Seu projeto de vida, decorrente da doença e do transplante se transforma completamente. Já não quer mais mulheres, cerveja e caminhão. Agora sente gratidão por estar vivo, gratidão pelas pessoas que o acompanharam em sua recuperação, gratidão por tudo o que passou. Pedro-solidário é aquele que leva a palavra e a luz através das mãos às pessoas que necessitam. Aquele que atualmente considera o outro e acredita que tem responsabilidade com esse outro.

(...) A identidade de indivíduos sociallizados forma-se simultaneamente no meio do entendimento lingüístico com outros e no meio do entendimento intra-subjetivo-histórico-vital consigo mesmo. A individualidade forma-se em condições de reconhecimento intersubjetivo e de auto entendimento mediado intersubjetivamente.

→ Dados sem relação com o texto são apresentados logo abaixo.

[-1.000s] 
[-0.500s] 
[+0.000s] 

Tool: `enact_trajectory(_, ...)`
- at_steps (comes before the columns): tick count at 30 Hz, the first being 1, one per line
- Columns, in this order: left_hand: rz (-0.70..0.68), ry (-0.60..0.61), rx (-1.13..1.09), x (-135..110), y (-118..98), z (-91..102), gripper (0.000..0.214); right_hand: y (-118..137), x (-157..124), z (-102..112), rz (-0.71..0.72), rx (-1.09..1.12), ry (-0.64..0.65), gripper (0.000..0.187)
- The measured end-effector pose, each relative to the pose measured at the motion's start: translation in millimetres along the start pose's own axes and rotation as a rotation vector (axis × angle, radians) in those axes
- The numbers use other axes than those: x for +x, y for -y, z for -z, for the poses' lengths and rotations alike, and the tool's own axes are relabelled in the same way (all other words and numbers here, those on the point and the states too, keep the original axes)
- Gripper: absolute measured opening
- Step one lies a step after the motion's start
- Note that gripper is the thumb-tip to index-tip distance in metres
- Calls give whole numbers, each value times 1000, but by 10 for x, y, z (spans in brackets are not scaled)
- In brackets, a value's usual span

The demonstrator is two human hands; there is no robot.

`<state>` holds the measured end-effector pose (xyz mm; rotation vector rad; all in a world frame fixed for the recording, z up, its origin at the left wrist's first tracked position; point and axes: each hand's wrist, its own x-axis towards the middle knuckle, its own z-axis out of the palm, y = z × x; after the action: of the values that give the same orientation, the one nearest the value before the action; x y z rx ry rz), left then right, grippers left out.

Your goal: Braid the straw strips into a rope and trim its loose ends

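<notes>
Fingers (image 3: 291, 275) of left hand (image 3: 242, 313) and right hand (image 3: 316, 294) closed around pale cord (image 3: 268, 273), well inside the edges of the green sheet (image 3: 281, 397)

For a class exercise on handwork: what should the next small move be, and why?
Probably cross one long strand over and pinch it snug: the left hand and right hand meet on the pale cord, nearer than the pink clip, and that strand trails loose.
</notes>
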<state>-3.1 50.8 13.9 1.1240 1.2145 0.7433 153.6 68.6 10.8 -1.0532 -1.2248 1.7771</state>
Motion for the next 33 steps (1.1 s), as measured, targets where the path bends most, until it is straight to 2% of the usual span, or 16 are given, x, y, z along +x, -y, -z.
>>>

(HABERMAS, 2002, p. 186/187).

Pedro experimentou desafios para continuar a viver:

Não voltei a viajar com meu caminhão, mas aprendi a viajar para o fundo da minha alma. Aposentei-me, mas atualmente sou gerente de uma loja de peças de caminhão.

E compreendeu a experiência da transcendência, da transformação, da regeneração. A cura, no mais amplo sentido existencial, ultrapassou a barreira da angústia e do medo, pela fé. Metamorfoseou-se em outro Pedro. Pedro- sobrevivente-solidário.

Pedro enfrentou a doença por meio da tecnologia, da medicalização, mas precisou de um outro sentido para sua vida que foi dado através da experiência com a religiosidade e com uma técnica alternativa de cura para sentir-se amparado e cuidado. O processo de alterização potencializado pela história de suas doenças e pelo transplante promoveu um novo “vir a ser”. O projeto de vida de alguém que pensa no grupo, na sociedade, nas outras pessoas que precisam de cuidado. A tecnologia e a religiosidade juntamente com a técnica alternativa, o Johrei, passaram a coexistir para que Pedro pudesse dar novo sentido a sua vida, apenas o uso da tecnologia não foi o suficiente para que Pedro transcendesse o momento vida-morte- e-vida.

Solidário, atinge um estágio mais emancipatório.